Para casos de violação de direitos humanos por um fornecedor de uma empresa alemã, a lei também estabelece a obrigação de a empresa remediar a violação e adotar medidas para encerrá-la, devendo eventualmente, inclusive, suspender as relações comerciais com o fornecedor como forma de pressioná-lo à conformidade.

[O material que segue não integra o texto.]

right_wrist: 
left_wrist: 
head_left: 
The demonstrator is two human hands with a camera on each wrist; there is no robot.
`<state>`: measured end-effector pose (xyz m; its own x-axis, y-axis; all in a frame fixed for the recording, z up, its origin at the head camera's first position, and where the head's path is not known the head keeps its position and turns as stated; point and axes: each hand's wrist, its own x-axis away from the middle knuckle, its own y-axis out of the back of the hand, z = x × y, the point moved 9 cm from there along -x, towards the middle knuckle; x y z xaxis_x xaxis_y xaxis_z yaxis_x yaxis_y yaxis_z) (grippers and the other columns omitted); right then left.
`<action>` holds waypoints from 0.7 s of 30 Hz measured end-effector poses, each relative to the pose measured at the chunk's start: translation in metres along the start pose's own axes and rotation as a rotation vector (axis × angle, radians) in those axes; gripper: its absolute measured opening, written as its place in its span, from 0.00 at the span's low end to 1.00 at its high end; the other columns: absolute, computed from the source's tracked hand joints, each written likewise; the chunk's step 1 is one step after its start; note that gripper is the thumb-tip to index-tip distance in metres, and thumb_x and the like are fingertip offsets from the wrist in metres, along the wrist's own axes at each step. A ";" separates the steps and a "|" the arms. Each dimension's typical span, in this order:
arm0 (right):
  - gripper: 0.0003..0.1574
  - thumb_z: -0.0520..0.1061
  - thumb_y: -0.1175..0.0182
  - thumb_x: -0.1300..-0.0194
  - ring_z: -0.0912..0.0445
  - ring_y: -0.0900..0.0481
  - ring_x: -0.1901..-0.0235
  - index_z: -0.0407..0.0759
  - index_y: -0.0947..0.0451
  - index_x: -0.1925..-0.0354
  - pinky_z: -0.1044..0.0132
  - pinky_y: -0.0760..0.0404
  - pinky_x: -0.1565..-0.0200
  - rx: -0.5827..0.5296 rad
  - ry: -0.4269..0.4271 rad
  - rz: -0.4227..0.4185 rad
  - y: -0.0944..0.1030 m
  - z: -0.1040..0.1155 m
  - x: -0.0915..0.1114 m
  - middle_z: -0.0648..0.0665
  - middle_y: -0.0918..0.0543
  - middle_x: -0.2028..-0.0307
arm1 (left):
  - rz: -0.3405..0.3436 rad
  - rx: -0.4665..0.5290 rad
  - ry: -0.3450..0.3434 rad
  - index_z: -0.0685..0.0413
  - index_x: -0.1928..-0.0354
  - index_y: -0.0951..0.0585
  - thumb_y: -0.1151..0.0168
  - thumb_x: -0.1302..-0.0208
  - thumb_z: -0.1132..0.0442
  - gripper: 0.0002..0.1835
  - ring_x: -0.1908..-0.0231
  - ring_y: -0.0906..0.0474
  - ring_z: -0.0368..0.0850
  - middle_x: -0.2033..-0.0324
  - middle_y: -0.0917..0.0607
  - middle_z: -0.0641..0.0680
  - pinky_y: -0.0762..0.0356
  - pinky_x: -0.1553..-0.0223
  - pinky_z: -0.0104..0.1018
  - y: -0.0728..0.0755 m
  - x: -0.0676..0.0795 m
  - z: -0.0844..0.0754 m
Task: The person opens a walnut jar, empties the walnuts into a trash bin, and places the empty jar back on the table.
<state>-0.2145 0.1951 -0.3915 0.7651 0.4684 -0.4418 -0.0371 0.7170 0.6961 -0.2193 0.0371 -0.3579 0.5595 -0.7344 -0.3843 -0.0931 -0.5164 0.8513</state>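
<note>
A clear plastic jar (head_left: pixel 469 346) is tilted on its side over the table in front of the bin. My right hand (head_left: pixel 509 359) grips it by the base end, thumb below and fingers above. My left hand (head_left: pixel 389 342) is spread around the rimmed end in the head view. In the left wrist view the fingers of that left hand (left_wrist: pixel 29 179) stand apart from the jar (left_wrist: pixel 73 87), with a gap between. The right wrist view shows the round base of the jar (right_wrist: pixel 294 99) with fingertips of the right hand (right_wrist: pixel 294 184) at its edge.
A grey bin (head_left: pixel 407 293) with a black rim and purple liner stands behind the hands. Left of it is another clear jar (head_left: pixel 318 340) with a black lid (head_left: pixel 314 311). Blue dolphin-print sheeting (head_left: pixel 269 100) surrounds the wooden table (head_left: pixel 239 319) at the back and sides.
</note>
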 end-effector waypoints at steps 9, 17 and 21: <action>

Nesse contexto, as empresas que fornecem produtos ou serviços para empresas alemãs são incentivadas a adotar políticas internas de direitos humanos para garantir-lhes o atendimento dos padrões exigidos, sob o risco de, em caso contrário, ensejarem uma rescisão contratual.

Enfim, seja para o cumprimento de obrigações contratuais, seja para evitar exposições internacionais em denúncias feitas por entidades locais a suas clientes alemãs ou ainda como uma vantagem competitiva frente a concorrentes, a lei alemã cria incentivos para que fornecedores de outros países se preocupem com suas políticas internas de direitos humanos, mesmo que eles não estejam sujeitos à legislação alemã.

A iniciativa alemã segue recomendações da Organização das Nações Unidas, que, em 2011, aprovou os Princípios Orientadores sobre Empresas e Direitos Humanos, estabelecendo diretrizes para que as empresas protejam e respeitem direitos humanos, bem como reparem eventuais violações. Em 2017, a França aprovou a Lei de Vigilância n° 2017-399, que também prevê que empresas transnacionais com atuação no país vigiem seus processos produtivos para identificar riscos e prevenir violações de direitos humanos. Ademais, está em discussão no Parlamento Europeu a aprovação de uma Diretiva para que todos os países da União Europeia passem a adotar diretrizes semelhantes.

O dever de devida diligência em matéria de direitos humanos pode, assim, estar traçando o mesmo caminho das normas concorrenciais, de segurança alimentar e de proteção de dados, temas sobre os quais os padrões europeus são considerados referências mundiais. O Regulamento Geral de Proteção de Dados (RGPD, também conhecido por sua sigla inglesa GDPR) é um dos principais exemplos do fenômeno batizado por Anu Bradford[1] de “efeito Bruxelas”. A expressão tem sido usada pela autora para designar a capacidade regulatória da União Europeia para impor seus padrões ao restante do mundo, em decorrência de seu poder de mercado, de sua elevada capacidade institucional e de sua predisposição pela adoção de regulações rigorosas como precondição de acesso a seu mercado.

O RGPD resultou na elaboração de normas de proteção de dados em diversos países, além de ter contribuído para reformas de políticas globais de proteção de dados em diversas empresas multinacionais. A nova lei alemã pode ser um indicativo de que um movimento similar está ganhando corpo em torno de obrigações de compliance relacionadas à proteção de direitos humanos impostas a empresas. Assim, as empresas do mundo todo devem estar preparadas para incorporar parâmetros de governança ambiental, social e corporativa (Environmental, Social and Governance – ESG) em seus processos produtivos e criar políticas internas de direitos humanos e manuais de compliance, pois isso poderá tornar-se muito em breve uma condição de acesso ao mercado internacional.